The stem should clearly present the central problem or idea.
The stem should contain only material relevant to its solution, unless the selection of what is relevant is part of the problem.
The stem should be worded in such a way that it does not give away the correct response.
Avoid the use of determiners, such as clue words or phrases.
Put everything that pertains to all alternatives in the stem of the item. This helps to avoid repetitious alternatives and saves time.
Generally avoid using “a” or “an” at the end of the stem. They may give away the correct choice.
Every alternative should grammatically fit with the stem of the item.

Appendix B
Alternatives are just as important as the stem and should fit the context of the stem
Suggestions for distractors are:
An incorrect response related to the situation and which sounds convincing.
A common misconception.
A statement which is true, but which does not satisfy the requirements of the problem.
A statement that is either too broad or too narrow for the requirements of the problem.

Appendix B
Matching is great for assessing the learner’s ability to recognize relationships and make associations
Use the following guidelines:
Give specific and complete instructions.

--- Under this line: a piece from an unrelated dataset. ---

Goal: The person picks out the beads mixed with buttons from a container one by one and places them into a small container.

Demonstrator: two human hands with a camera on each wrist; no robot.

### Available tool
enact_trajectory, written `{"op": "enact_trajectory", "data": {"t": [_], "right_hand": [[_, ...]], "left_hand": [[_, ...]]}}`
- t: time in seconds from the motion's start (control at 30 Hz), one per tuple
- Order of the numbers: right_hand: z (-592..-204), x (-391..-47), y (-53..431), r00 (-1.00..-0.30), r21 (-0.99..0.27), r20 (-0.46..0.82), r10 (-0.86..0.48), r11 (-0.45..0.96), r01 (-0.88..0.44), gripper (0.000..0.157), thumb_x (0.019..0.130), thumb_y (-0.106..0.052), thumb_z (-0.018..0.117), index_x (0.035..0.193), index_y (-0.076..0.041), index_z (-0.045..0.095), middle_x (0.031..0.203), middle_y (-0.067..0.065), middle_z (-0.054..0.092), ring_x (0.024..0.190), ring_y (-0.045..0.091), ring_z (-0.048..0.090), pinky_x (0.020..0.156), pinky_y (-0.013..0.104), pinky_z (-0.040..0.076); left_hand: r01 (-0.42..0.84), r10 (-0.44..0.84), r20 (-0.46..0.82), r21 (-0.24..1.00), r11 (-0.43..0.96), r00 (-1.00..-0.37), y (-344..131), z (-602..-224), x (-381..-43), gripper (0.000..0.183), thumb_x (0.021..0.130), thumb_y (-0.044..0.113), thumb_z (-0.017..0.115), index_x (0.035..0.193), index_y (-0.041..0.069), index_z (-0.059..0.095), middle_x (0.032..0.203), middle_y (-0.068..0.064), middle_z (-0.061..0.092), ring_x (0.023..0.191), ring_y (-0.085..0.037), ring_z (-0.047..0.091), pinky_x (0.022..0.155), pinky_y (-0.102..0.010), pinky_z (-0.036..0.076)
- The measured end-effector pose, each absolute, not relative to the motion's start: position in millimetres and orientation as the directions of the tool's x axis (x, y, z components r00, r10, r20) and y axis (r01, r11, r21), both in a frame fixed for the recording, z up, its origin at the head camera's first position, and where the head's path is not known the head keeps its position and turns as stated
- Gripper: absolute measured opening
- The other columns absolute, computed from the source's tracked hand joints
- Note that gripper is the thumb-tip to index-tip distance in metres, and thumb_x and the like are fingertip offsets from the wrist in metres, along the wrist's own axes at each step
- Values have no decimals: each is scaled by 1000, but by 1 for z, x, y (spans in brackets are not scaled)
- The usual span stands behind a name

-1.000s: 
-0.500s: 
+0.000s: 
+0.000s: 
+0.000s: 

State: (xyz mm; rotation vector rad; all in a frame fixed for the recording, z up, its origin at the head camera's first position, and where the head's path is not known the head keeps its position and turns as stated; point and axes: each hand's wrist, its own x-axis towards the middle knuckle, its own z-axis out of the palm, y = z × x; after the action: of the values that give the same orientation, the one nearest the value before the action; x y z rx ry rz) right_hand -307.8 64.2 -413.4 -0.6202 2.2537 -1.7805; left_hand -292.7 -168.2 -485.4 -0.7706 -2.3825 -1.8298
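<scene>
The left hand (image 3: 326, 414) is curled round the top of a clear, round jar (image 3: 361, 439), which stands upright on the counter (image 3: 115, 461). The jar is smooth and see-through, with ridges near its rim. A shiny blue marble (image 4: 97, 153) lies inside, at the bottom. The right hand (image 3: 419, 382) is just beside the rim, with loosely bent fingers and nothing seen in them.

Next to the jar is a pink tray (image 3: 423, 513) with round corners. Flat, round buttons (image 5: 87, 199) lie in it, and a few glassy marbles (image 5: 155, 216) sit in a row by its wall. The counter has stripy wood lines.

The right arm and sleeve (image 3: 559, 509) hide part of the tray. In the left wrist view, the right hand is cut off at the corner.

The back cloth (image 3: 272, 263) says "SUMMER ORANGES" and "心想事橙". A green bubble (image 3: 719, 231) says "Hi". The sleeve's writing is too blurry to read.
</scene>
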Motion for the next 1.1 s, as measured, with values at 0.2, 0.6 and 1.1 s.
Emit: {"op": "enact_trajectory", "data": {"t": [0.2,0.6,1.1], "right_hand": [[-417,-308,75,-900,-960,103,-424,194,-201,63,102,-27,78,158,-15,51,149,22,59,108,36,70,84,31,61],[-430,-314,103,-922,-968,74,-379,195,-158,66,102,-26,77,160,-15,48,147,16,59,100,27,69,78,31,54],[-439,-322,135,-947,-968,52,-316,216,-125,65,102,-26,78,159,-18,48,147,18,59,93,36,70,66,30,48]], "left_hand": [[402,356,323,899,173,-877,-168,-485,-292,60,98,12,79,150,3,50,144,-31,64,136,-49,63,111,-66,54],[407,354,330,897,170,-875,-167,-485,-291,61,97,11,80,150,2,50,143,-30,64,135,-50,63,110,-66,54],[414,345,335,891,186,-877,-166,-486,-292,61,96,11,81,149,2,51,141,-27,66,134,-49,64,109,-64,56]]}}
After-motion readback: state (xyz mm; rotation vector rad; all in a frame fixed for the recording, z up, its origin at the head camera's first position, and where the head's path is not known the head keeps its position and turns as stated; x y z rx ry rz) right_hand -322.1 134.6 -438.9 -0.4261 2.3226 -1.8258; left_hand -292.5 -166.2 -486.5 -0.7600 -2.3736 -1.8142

Do not make the learner guess what is required.
Test only essential information; never test unimportant details.
Use closely related materials throughout an item.
If learners can divide the alternatives into distinct groups, the item is reduced to several multiple choice items with few alternatives, and the possibility of guessing is distinctly increased.
Make all alternatives credible responses to each element in the first column, wherever possible, to minimize guessing by elimination.
Use language the learner can understand. By reducing language barriers, both the validity and reliability of the test is improved.
Arrange the alternatives in some sensible order. An alphabetical arrangement is common

Authentic assessment
There are several ways to conduct an authentic assessment
Collaborative Assessment
Use of open ended questions to guide the student through assessing their own performance
This uses a 4 step process
Replay – have the student recall their performance of the maneuver
Reconstruct – the student identifies key things that should have gone differently
Reflect – using the list on pg 5-6 have the student look at overall impressions
Redirect – relate current experience to former experiences
This type of assessment is referred to as student-centered grading

Authentic assessment
After the self assessment is done, have an in-depth discussion of both the student’s and instructor’s assessment
Performance should be jointly determined on 2 rubrics
The first deals with skill maneuvers or procedures
The second deals with single pilot resource management (SRM)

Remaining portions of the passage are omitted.